EX-3.(I) 4 exhibit_3-06.htm CERT OF AMENDMENT OF CERT OF INCORPORATION Exhibit 3.06 Cert of Amendment of Cert of Incorporation

Exhibit 3.06

STATE OF DELAWARE
CERTIFICATE OF AMENDMENT OF
CERTIFICATE OF INCORPORATION

    Sonic Corp., a Delaware corporation (the “Corporation”), hereby certifies as follows:

    1.        At a meeting of the board of directors of the Corporation held on November 13, 2001, the directors duly adopted a resolution setting forth a proposed amendment to the certificate of incorporation of the Corporation, declaring the amendment as advisable, and directing that the amendment be submitted to the stockholders of the Corporation to consider the approval of the amendment at the next annual meeting of the stockholders. The resolution setting forth the proposed amendment appears as follows:

  Whereas, the directors deem it in the best interests of the Corporation to increase the authorized common stock of the Corporation to 100 million shares.

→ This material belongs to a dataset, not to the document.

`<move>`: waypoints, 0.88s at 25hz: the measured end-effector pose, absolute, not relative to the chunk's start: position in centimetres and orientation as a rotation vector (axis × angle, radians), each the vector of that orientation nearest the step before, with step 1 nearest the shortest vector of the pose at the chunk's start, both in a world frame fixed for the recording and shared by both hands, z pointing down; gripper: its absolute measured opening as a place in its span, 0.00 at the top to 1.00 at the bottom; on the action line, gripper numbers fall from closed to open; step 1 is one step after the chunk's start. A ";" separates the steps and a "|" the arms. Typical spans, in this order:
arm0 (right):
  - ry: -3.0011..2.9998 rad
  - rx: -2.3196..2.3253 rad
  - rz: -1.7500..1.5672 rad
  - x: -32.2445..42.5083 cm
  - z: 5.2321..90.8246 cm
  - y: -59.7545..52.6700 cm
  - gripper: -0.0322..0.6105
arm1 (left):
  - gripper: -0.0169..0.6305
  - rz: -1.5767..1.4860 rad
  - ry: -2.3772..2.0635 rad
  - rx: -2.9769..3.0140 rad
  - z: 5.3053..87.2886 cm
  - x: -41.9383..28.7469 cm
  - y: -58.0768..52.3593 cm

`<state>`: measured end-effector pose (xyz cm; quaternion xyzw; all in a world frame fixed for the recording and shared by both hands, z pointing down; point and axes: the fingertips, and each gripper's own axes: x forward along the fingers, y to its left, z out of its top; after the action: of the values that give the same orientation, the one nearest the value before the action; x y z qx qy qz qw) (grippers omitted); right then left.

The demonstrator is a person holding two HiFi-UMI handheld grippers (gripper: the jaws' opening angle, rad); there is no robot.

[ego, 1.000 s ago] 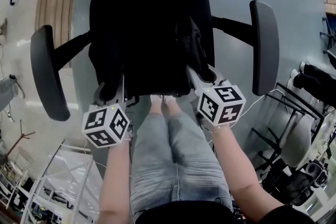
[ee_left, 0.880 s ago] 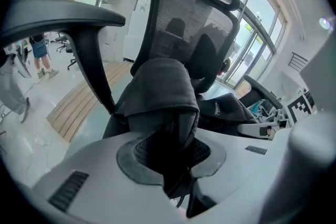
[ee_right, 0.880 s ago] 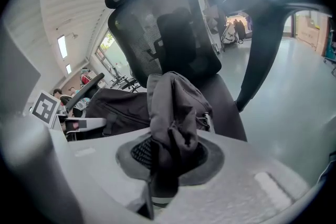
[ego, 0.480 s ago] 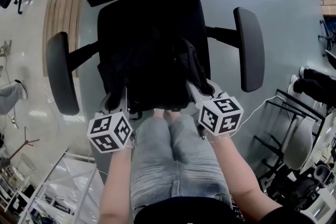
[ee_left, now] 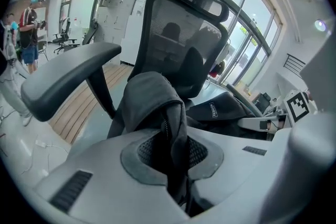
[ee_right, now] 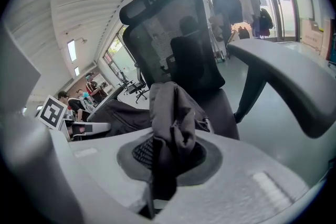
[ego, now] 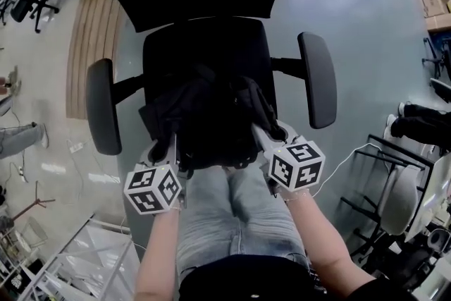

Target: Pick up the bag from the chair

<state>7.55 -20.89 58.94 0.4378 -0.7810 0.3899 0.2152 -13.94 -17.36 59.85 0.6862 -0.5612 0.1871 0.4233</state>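
Note:
A black fabric bag [ego: 211, 116] hangs bunched between my two grippers over the seat of a black office chair [ego: 208, 46]. My left gripper [ego: 169, 146] is shut on a fold at the bag's left edge, seen pinched between its pads in the left gripper view [ee_left: 173, 152]. My right gripper [ego: 263, 134] is shut on the bag's right edge, where dark cloth [ee_right: 170, 107] bulges up out of the pads [ee_right: 168, 157]. Both pairs of jaws have just been closing on the fabric. The bag's underside is hidden.
The chair's armrests [ego: 103, 106] [ego: 317, 80] flank the bag, and its mesh backrest [ee_left: 181, 39] stands behind. The person's jeans-clad legs [ego: 232, 215] are just below the seat edge. A white rack [ego: 77, 257] is at lower left, dark chairs and cables [ego: 402, 187] at right.
Both grippers have risen with the bag's edges in them, and the bag has gathered up off the seat. The chair now sits lower and smaller in the head view.

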 end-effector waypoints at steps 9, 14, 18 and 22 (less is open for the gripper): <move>-2.231 1.238 1.061 6.6 53.5 -20.8 0.86 | 0.89 0.393 -1.429 1.788 54.6 -14.6 -18.4; -2.284 1.265 1.061 6.7 50.0 -21.6 0.86 | 0.89 0.357 -1.417 1.832 51.5 -14.3 -19.0; -2.328 1.273 1.046 6.8 47.7 -21.5 0.86 | 0.89 0.340 -1.425 1.879 49.1 -14.0 -19.1; -2.361 1.293 1.028 7.0 45.6 -21.4 0.86 | 0.89 0.313 -1.436 1.903 46.7 -13.8 -19.0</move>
<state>6.97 -21.42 45.61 0.4449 -0.8125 0.3538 0.1296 -13.84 -18.99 46.74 0.7383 -0.5571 0.1215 0.3602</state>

  Resolved further, that the directors hereby authorize and direct the officers of the Corporation, and each of them, to submit the following resolution at the next annual meeting of the stockholders of the Corporation for their consideration:

  Resolved, that the stockholders approve the amendment of the first portion of Article Fourth of the Certificate of Incorporation as follows:

  From: “FOURTH: The total number of shares which the Corporation shall have the authority to issue shall be forty-one million (41,000,000) shares, of which forty million (40,000,000) shall be shares of common stock, par value $.01 per share, and one million (1,000,000) shall be shares of preferred stock, par value $.01 per share . . .”

  To: “FOURTH: The total number of shares which the Corporation shall have the authority to issue shall be one hundred one million (101,000,000) shares, of which one hundred million (100,000,000) shall be shares of common stock, par value $.01 per share, and one million (1,000,000) shall be shares of preferred stock, par value $.01 per share . . .”

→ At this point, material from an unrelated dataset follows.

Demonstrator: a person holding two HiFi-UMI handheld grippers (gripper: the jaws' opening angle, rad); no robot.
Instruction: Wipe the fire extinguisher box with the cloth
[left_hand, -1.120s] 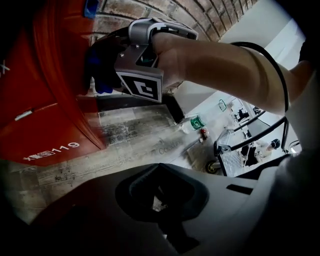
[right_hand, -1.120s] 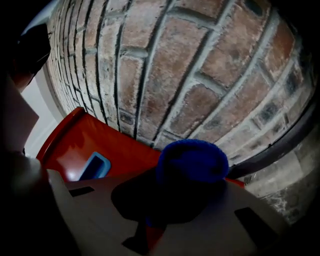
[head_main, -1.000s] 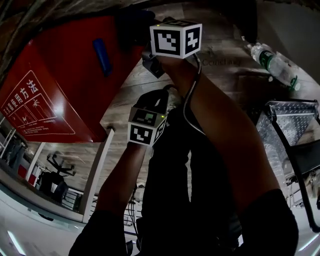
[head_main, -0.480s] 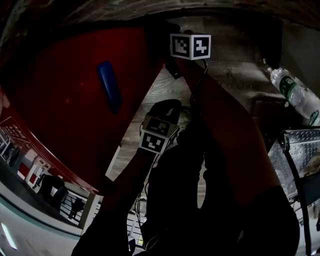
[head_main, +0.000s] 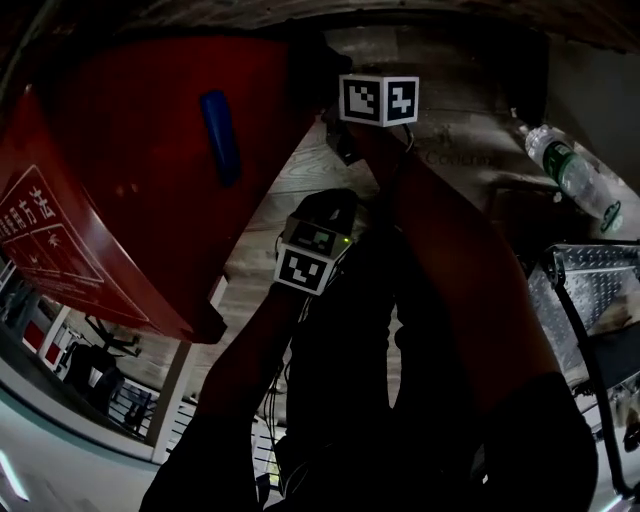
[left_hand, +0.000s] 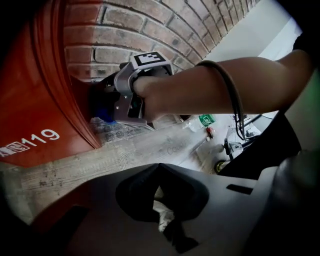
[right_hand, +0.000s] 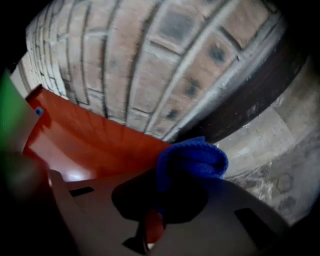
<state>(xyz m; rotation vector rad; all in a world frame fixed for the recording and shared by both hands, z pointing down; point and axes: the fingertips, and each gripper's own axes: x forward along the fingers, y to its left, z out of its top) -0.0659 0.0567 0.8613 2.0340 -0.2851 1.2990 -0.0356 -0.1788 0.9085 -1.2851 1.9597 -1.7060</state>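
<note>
The red fire extinguisher box, with a blue handle and white print, stands against a brick wall. My right gripper is shut on a folded blue cloth and holds it at the box's end face, close to the wall. In the left gripper view the right gripper presses the blue cloth against the side of the red box. My left gripper hangs lower over the wooden floor, jaws shut with nothing between them. In the head view the left gripper is below the right one's marker cube.
A brick wall runs behind the box. A plastic water bottle lies on the floor at the right, beside a metal step platform. A bottle with a green label and a small wheel lie farther off.
The right gripper with the cloth has stayed at the box's far edge, shifting only slightly. The head view has swung, so more of the box's printed front shows again.
</note>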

  Resolved further, that the directors authorize and direct the officers of the Corporation, and each of them, to take all other actions necessary and appropriate to effect the foregoing resolutions, including (without


  limitation) the inclusion of the foregoing proposal in the proxy statement for the next annual meeting of stockholders and, upon the stockholders’ approval of the amendment, the execution and filing of an appropriate certificate of amendment with the Delaware Secretary of State, together with any required filing fees.

    2.        Thereafter, the Corporation duly called and held an annual meeting of the stockholders of the Corporation on January 17, 2002, pursuant to written notice in accordance with Section 222 of the General Corporation Law of the State of Delaware, at which meeting the number of shares of common stock required by statute voted in favor of the amendment.

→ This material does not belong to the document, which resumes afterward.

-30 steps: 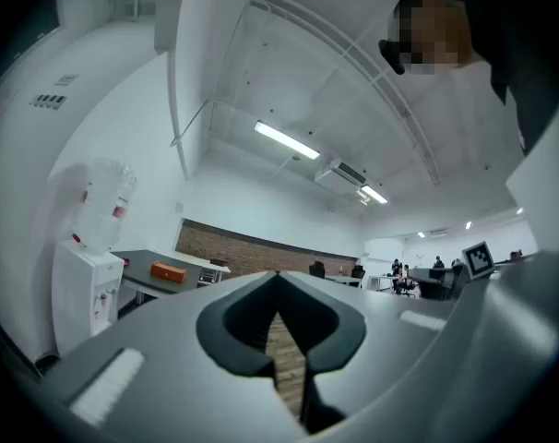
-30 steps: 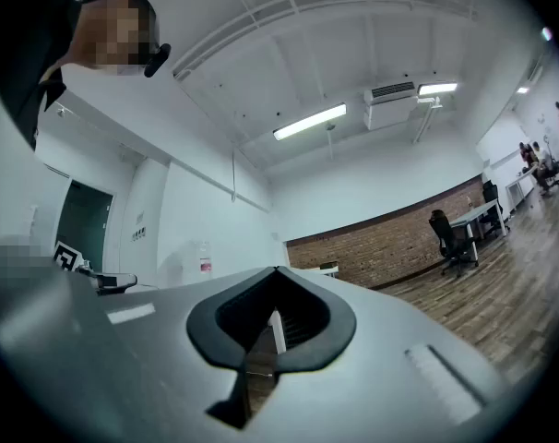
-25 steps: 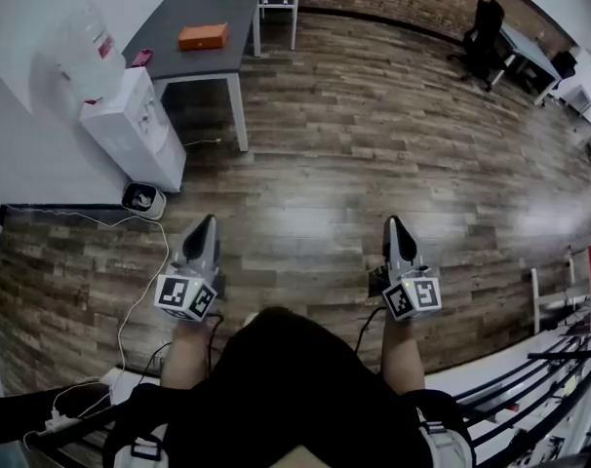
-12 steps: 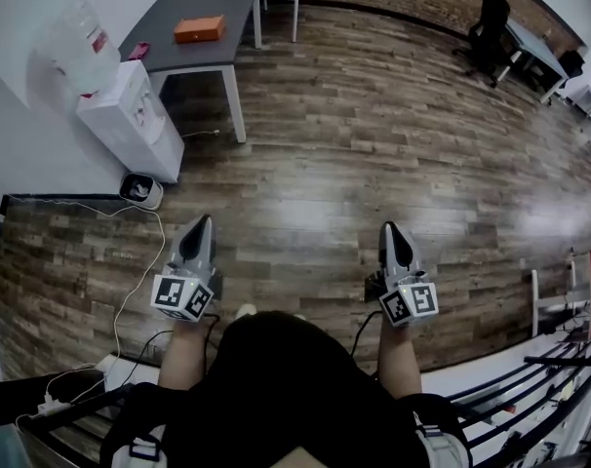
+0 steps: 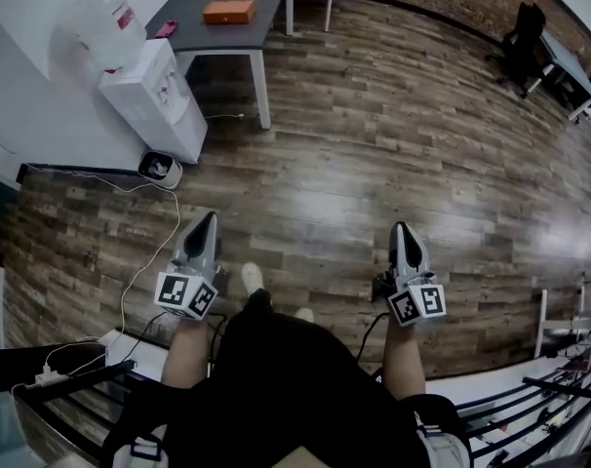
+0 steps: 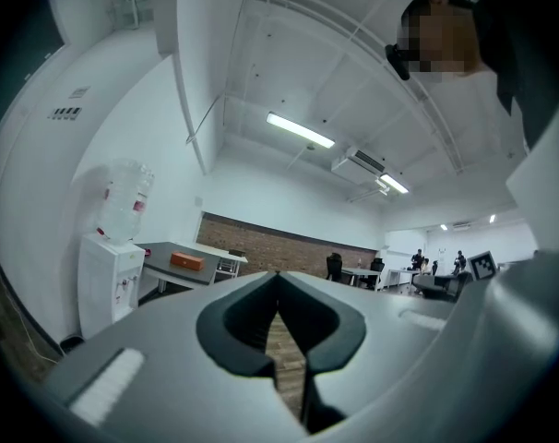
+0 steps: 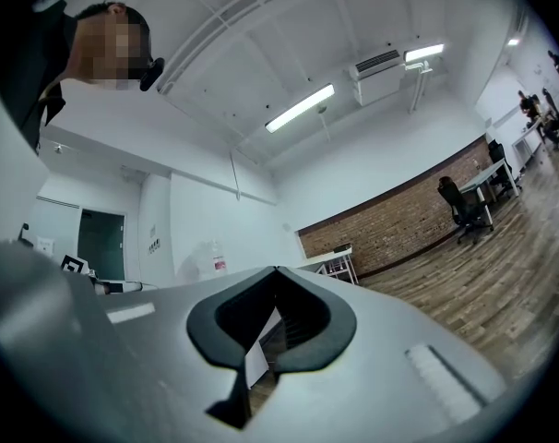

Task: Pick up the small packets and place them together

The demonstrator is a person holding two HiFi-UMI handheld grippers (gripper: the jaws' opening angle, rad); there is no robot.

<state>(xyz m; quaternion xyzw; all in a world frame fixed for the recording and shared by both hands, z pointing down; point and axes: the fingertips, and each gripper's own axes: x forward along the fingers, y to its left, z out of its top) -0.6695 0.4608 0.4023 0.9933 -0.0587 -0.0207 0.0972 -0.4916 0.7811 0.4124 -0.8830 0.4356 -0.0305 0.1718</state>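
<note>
The water dispenser and grey table at far left have shifted in the head view, and a shoe now shows between the left gripper and right gripper, both closed on nothing: likely walking, with no small packets in view.

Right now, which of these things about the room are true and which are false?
1. The left gripper and the right gripper are both shut, with nothing in them. True.
2. The orange box lies on the floor. False: it lies on the grey table.
3. A water cooler stands by the white wall, next to the table. True.
4. The floor is covered in carpet. False: it is wooden boards.
</note>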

    3.        The Corporation duly adopted the amendment in accordance with the provisions of Section 242 of the General Corporation Law of the State of Delaware.

    4.        The capital of the Corporation shall not be reduced under or by reason of said amendment.

    In witness whereof, the Corporation has caused its chief executive officer, J. Clifford Hudson, to sign this certificate as of the 17th day of January, 2002.